Lomas smiled and shook his head. “Not plausible. Hardly credible.”
“My poor Lomas!” Reggie sighed. “Doesn’t have to be plausible. Not a matter for the will to believe. It happened. It was so.”
“Giving us a twister, aren’t you?” Bell objected. “Look here, sir, last night you only said it was the same kind of unusual weapon killed the two of ‘em. Well, I wouldn’t mind taking that. Nor I wouldn’t mind taking your evidence the woman committed suicide and Dodd was murdered. But it’s pretty hard to believe that the first case was suicide and the other murder and yet there was only one weapon used. You can’t be sure, can you?”

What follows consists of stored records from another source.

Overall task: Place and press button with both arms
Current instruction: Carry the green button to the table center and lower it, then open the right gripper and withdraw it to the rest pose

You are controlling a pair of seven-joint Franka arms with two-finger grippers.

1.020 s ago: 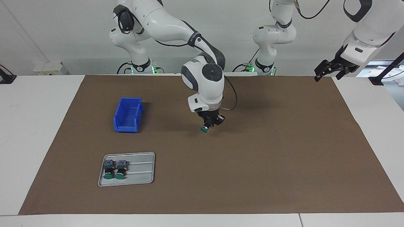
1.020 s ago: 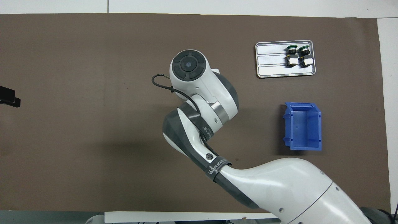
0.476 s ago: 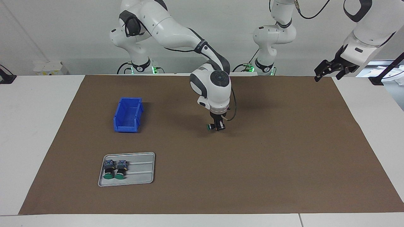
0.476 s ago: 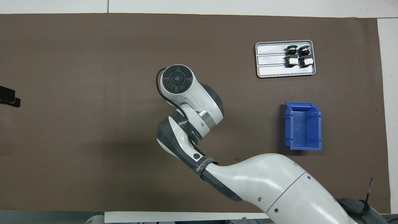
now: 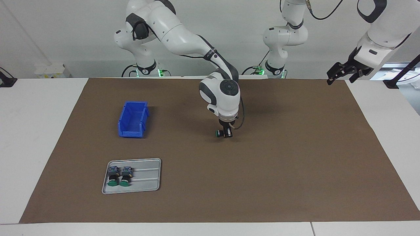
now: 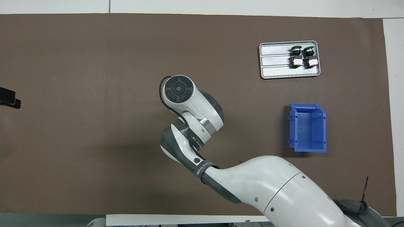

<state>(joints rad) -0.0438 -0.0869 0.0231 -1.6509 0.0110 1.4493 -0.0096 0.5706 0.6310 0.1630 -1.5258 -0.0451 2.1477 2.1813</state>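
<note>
The button (image 5: pixel 218 133) lies sideways low at the brown mat (image 5: pixel 295 157), near the middle of the table, its green cap pointing toward the right arm's end. My right gripper (image 5: pixel 227 133) points straight down and is set around the button's body. In the overhead view the right arm's wrist (image 6: pixel 178 89) covers both the gripper and the button. My left gripper (image 5: pixel 341 74) hangs open and empty in the air over the mat's corner at the left arm's end, where that arm waits; only its tip (image 6: pixel 8 98) shows from above.
A grey metal tray (image 5: pixel 147 183) (image 6: pixel 274 72) holding two more buttons (image 5: pixel 118 177) sits at the right arm's end, farther from the robots. A blue bin (image 5: pixel 133 119) (image 6: pixel 307 127) stands empty, nearer to the robots than the tray.
The right arm carried the button toward the left arm's end and lowered it to the mat, turning the hand upright. The left arm has not moved.
</note>
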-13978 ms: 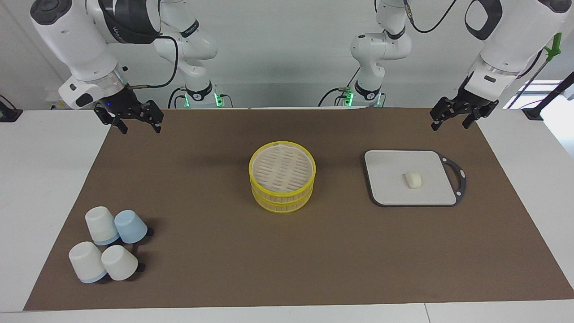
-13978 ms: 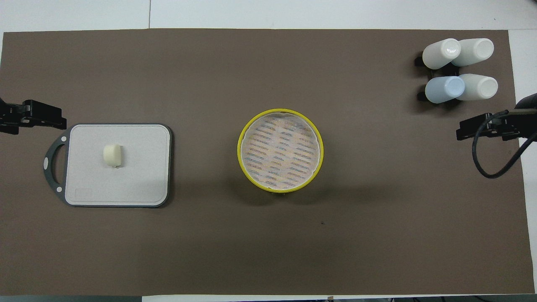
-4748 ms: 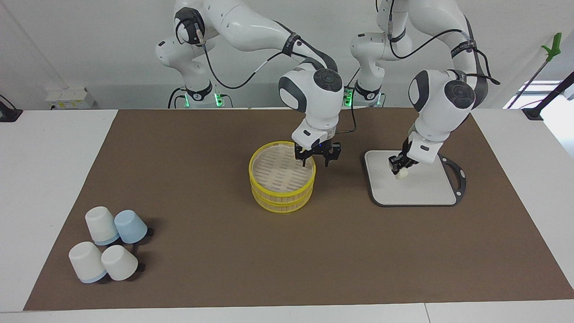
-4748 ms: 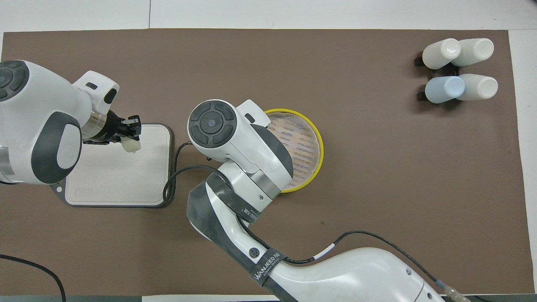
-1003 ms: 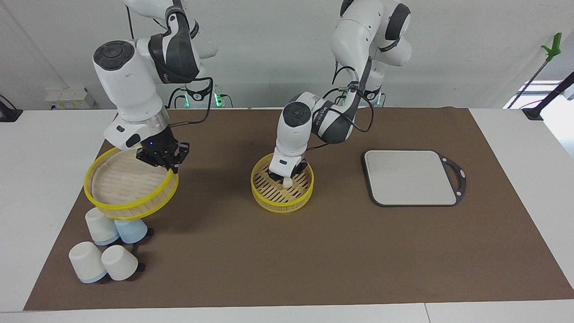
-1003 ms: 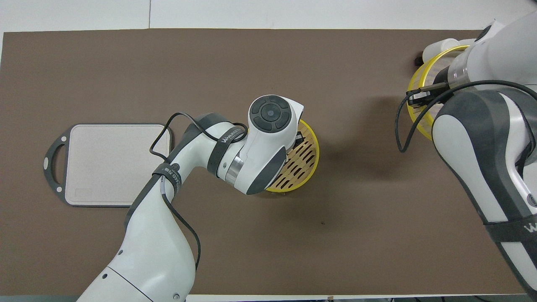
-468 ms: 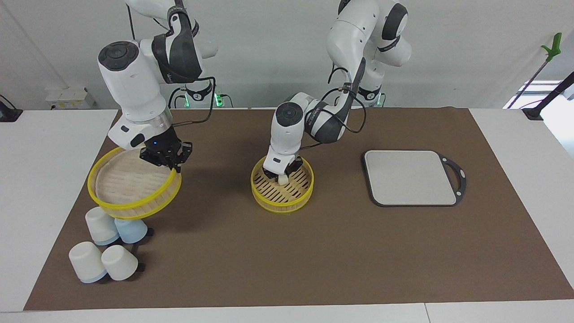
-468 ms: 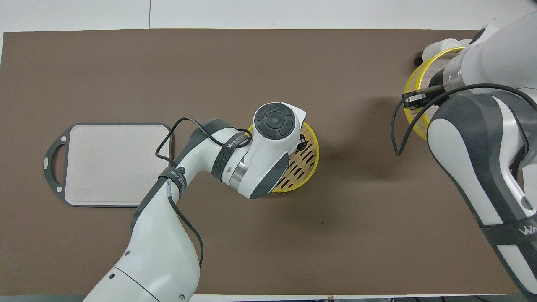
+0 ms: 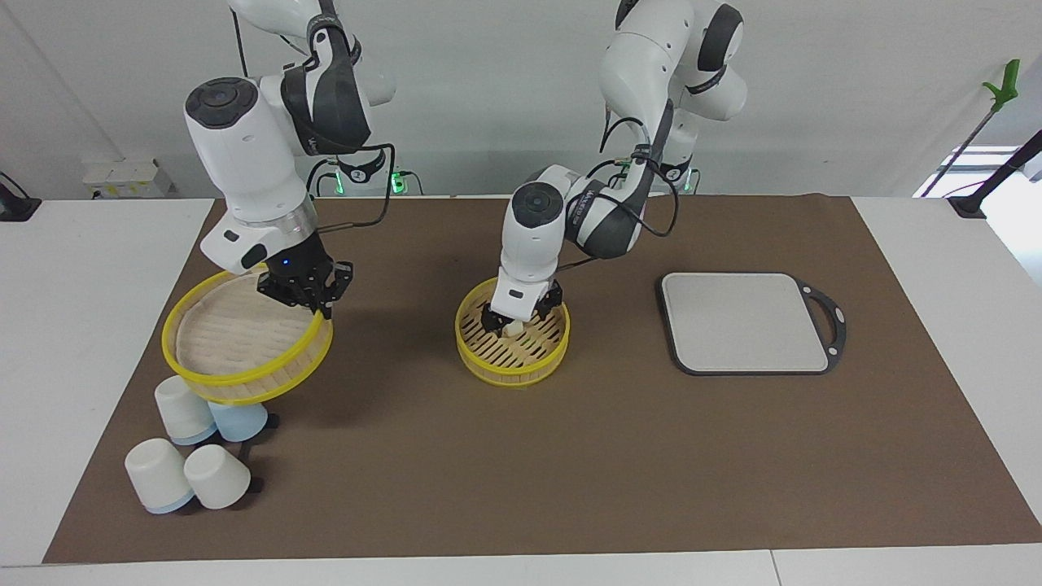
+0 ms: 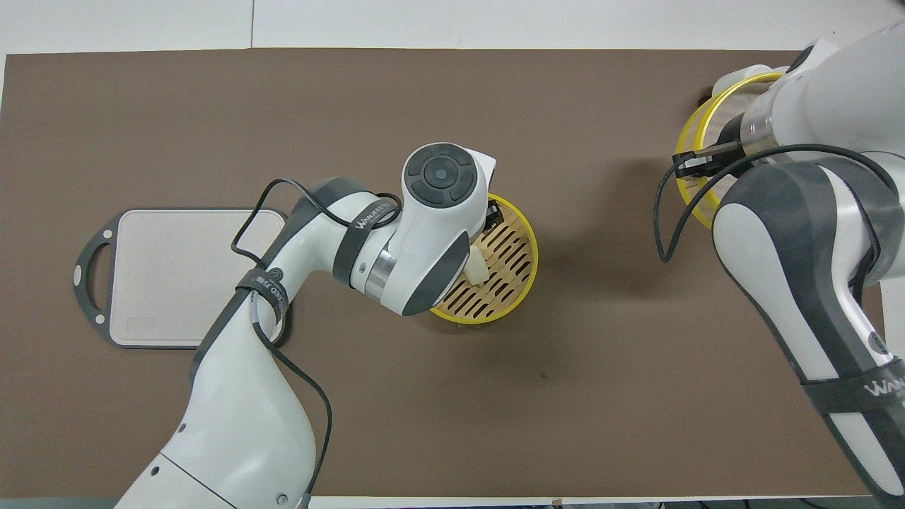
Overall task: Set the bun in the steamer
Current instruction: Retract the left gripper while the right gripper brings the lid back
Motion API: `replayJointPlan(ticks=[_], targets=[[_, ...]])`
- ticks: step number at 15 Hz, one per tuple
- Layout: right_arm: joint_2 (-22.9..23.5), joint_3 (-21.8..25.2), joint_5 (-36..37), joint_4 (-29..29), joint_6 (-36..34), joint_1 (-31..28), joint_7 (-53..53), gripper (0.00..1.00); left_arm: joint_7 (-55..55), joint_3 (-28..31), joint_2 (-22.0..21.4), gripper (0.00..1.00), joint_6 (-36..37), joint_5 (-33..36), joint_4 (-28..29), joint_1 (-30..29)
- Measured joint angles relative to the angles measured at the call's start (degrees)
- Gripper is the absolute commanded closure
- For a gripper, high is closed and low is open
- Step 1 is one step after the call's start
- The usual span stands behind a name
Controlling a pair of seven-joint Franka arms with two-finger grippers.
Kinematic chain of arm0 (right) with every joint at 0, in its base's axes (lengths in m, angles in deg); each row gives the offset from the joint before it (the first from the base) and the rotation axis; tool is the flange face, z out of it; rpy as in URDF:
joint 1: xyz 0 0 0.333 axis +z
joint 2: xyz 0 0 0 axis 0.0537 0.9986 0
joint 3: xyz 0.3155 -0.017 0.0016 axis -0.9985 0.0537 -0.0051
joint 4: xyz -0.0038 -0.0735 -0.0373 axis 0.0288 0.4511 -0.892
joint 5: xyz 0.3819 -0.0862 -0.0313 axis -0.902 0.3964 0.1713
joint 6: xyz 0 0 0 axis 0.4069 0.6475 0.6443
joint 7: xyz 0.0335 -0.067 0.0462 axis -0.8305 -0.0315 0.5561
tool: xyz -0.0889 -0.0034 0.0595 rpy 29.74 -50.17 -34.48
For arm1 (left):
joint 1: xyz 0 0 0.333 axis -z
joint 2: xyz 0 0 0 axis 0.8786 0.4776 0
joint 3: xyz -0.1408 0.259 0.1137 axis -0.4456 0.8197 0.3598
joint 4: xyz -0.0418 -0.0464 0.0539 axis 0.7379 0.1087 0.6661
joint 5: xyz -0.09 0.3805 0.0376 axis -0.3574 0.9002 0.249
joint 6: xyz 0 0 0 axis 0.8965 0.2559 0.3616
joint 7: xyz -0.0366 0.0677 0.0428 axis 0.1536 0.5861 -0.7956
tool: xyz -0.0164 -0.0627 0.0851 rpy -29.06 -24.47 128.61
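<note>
Brown matting covers the white table. Over the steamer's lower tier at mid-table, the left gripper hangs with fingers spread, and the bun lies on the slatted floor between and just below the fingertips, apart from them. Toward the right arm's end, the right gripper is clamped on the rim of the lifted upper tier, held in the air over the upturned cups. Toward the left arm's end lies the grey board.
</note>
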Motion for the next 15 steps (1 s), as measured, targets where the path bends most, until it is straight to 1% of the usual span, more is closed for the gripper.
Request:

“Oh, yes. Absolutely. Dagger which killed Mrs. Rook was wiped before removal. Wiped on a flourishin’ clump of saxifrage just under the eaves of the summer - house. I pointed out the plant to your inspector. Didn’t he show you?”
“He did. I saw it had been mucked up. That’s all right.”
“You accept that? Good. There was some luck. Necessary to wipe the dagger on the spot before removal. Otherwise risk of bloodstains to the operator’s clothes. The luck was in the projection of that pagoda roof, preservin’ smears on the saxifrage from subsequent rain. However. Without that luck I could have managed. In the wound in Dodd’s throat there were scraps of saxifrage of the same variety as that under the summer - house eaves. Which proves that the dagger used by Mrs. Rook was taken away and used on Dodd.”
“That’s pretty good.” Bell looked at him with puzzled admiration.
“Splendid,” Lomas smiled. “Much obliged, Reginald. Just what we want. But you must notice this evidence does not fit your theory that Mrs. Rook committed suicide. The only reasonable interpretation of it is that she was murdered, and the murderer wiped the weapon and took it away.”
“Do you call that reasonable?” Reggie drawled. “Your hypothetical murderer, havin’ killed Mrs. Rook with a weapon from her own house, takes it away. Why? If it had been left with her, nobody would have suspected murder. Not even you. Golly Dodd is then killed with the same weapon. Why? And the weapon is again removed. Why? Those are the real questions for the intelligent policeman.”
“I don’t know the motive for Dodd’s murder,” said Lomas impatiently. “The overwhelming probability is that it was connected with the murder of Mrs. Rook. Suppose her murderer had reason to fear Dodd - Dodd knew too much - Dodd had seen something - there you are.”